Even if your 2x6's are full length without splices, adding a 2x8 sister joist to each one will not come close to spanning over 18'...Not even close. It will deflect drastically, and the deflection will be very noticeable under foot.

Any pictures, diagrams, or more detailed descriptions you can post will help us help you better.

ABT 09-08-2008 05:19 AM

Yes 2x6's now span the full length outside wall to outside wall. 2x8's would be the same sistered to them. still not enough?

thanks
ABT

Termite 09-08-2008 04:35 PM

For occasional attic use (for service, etc.), it would get you by. But making it into living space changes things quite a bit. Despite the addition of the 2x8's, it will be a poor-performing floor system, and I think you'll regret it. It certainly will not pass code.

ABT 09-08-2008 07:43 PM

Plan Change
 
Thanks for your input. Change of plan is a 14' beam made up of 4- 2x8's and plate steel. 2x8's will sister 2x6's and both will hang from beam.

ps no codes in NH

Thanks

ABT

jamiedolan 09-09-2008 12:14 AM

Quote:

Originally Posted by ABT (Post 156324)
Thanks for your input. Change of plan is a 14' beam made up of 4- 2x8's and plate steel. 2x8's will sister 2x6's and both will hang from beam.

ps no codes in NH

Thanks

ABT

It is my understanding that the national building codes apply to most developed countries in the world and to all 50 states. My understanding is that the expecption are areas that have created more restrictive codes than what national requires.

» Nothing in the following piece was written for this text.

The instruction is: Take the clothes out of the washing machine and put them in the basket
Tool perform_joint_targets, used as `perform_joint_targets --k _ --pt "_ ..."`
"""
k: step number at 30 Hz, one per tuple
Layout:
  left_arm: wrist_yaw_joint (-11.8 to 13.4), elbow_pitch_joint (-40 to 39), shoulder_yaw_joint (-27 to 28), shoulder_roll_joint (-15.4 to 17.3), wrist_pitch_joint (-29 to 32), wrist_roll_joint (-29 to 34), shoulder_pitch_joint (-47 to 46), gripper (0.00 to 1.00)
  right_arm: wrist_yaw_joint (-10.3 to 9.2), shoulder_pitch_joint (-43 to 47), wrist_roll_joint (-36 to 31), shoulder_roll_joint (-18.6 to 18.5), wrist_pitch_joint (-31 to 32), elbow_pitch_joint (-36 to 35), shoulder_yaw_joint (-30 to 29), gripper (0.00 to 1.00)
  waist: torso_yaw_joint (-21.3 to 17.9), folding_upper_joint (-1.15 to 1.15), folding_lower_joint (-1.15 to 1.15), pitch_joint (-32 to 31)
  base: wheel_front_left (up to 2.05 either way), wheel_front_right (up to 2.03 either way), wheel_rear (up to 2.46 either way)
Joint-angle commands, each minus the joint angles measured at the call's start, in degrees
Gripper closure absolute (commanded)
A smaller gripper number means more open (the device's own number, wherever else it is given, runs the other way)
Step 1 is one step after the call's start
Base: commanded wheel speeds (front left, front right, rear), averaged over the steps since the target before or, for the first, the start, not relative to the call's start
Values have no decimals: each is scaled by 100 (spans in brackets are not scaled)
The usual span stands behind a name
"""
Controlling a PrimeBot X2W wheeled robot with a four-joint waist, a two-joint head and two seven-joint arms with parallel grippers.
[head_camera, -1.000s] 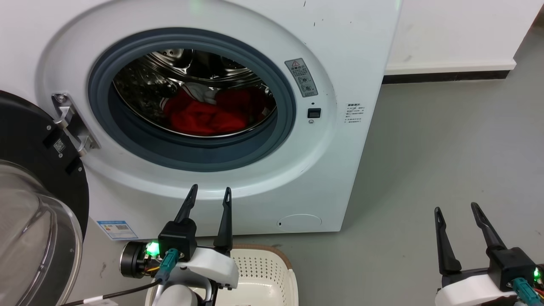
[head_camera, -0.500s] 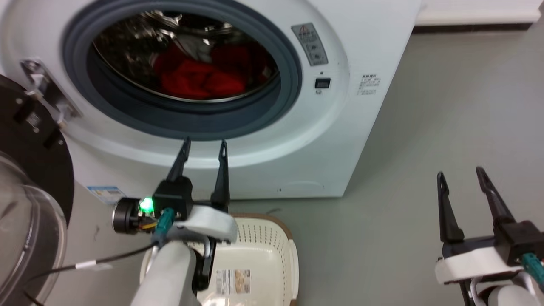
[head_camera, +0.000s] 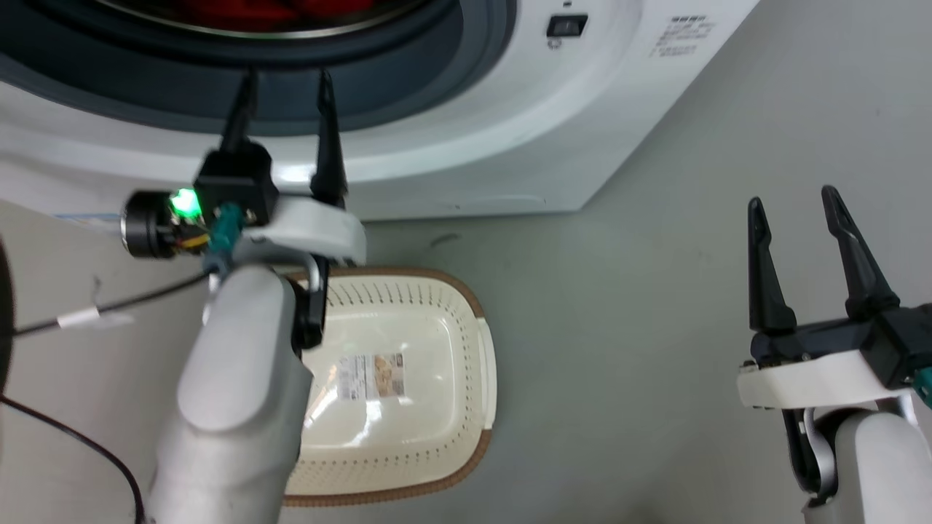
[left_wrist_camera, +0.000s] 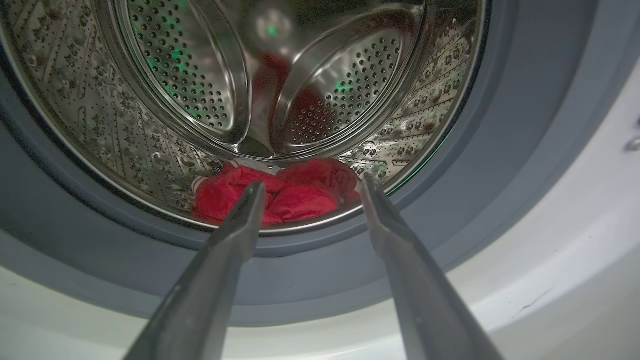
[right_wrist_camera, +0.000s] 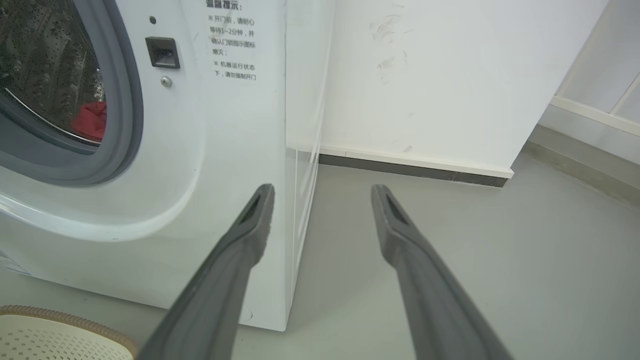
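Red clothes (left_wrist_camera: 280,192) lie bunched at the bottom of the steel drum of the white washing machine (head_camera: 510,124), and a strip of red clothes (head_camera: 277,9) shows at the head view's top edge. My left gripper (head_camera: 287,76) is open, its fingertips level with the lower grey gasket, short of the clothes; in its wrist view the left gripper (left_wrist_camera: 312,192) frames them. The cream basket (head_camera: 477,364) with a brown rim sits on the floor below my left forearm, with a label inside. My right gripper (head_camera: 794,200) is open over bare floor, far right of the machine.
The machine's right side meets a white wall (right_wrist_camera: 450,75) with a dark skirting strip. Grey floor (head_camera: 626,306) stretches between basket and right arm. A black cable (head_camera: 87,316) runs along the floor at the left. The basket's rim (right_wrist_camera: 65,320) shows below the machine's front.
The head camera has tilted downward, so the porthole has slid up out of frame and the whole basket shows. My left gripper has reached closer to the drum opening.
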Motion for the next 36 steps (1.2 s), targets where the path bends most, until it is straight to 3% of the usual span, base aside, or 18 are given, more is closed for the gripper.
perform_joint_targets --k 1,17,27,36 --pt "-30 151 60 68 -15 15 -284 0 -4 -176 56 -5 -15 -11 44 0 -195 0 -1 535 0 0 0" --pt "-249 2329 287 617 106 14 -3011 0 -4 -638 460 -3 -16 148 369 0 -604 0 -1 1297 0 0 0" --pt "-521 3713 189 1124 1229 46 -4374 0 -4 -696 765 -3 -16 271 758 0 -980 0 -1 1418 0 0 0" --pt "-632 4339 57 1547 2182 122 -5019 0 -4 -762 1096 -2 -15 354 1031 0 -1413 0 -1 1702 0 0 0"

Someone please correct me if I am wrong, are there really areas in the us that do not have any building codes? Don't you have to follow NEC, and the national fire code everywhere in the us?

Jamie

jamiedolan 09-09-2008 12:19 AM

Quote:

Originally Posted by ABT (Post 156324)
Thanks for your input. Change of plan is a 14' beam made up of 4- 2x8's and plate steel. 2x8's will sister 2x6's and both will hang from beam.

ABT

2"x12"'s 16" on center are the standard in my neck of the woods. Based on my understanding of your situation, you may need even more structural support than what 2x12's can provide. You may want to use an engineered product like i beams if space is a issue.

Jamie

Termite 09-09-2008 06:18 PM

Jamie,
The vast majority of the country has adopted the International Residential Code. I'm unaware of any state that doesn't have adopted statewide codes, and there are certainly no major cities that don't have codes. Enforcement of the codes is where many places differ. Many rural areas don't enforce codes or require permits, which is unfortunate due to the danger it poses to occupants of the homes.

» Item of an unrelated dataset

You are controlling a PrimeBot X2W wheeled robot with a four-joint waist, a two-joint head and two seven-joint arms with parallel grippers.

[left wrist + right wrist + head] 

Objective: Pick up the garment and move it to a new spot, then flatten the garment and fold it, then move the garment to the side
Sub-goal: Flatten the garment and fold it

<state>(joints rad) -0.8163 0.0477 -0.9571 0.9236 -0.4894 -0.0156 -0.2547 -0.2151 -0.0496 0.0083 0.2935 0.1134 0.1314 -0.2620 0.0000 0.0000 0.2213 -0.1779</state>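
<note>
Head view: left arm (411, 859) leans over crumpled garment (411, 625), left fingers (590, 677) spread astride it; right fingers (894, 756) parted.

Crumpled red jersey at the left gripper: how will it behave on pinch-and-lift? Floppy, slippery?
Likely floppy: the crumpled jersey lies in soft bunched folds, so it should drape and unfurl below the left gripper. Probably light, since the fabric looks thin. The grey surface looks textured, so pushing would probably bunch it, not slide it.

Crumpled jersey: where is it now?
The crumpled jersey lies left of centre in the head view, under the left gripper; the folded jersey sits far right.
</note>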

I'm always skeptical when someone says "no codes apply here," as it is rarely the case.

jamiedolan 09-09-2008 06:46 PM

Quote:

Originally Posted by thekctermite (Post 156615)
Jamie,
I'm always skeptical when someone says "no codes apply here," as it is rarely the case.

My thoughts exactly. Even at our "up north" house it is zoned and they require permits. Actually I think the inspector up north is worse because he is bored and watches for construction. It doesn't really matter because everything we do exceeds code requirements.

I suspect what people mean to say (any perhaps they don't know the difference) is "No permits are Required here", (even though code still applies) I wonder how often that is really true (that no permits are required by anyone, country, township, etc - usually someone wants a bite at the apple)...

Jamie

dsanders 10-20-2008 09:02 PM

normally what size 2xs are used when spanning 18 foot?

Termite 10-20-2008 10:59 PM

2x12's #2 fir would be the bare minimum at 16"oc. And that's pushing it.

dsanders 10-21-2008 09:33 PM

spans
 
i would think that the origional 2x6 with a 2x10 sister joint would be enough. I was trying to get some preliminary figures before i pay 1800.00 to an engineer. Thanks for your imput.

Termite 10-21-2008 11:35 PM

Quote:

Originally Posted by dsanders (Post 175026)
I was trying to get some preliminary figures before i pay 1800.00 to an engineer.

Find a new engineer. That is ridiculous for consulting on a floor system. Here, you'd pay between $200 and $400.

Might consider calling your city's HBA (home builders assoc.) to see if they have any member engineers that deal with small residential issues for people.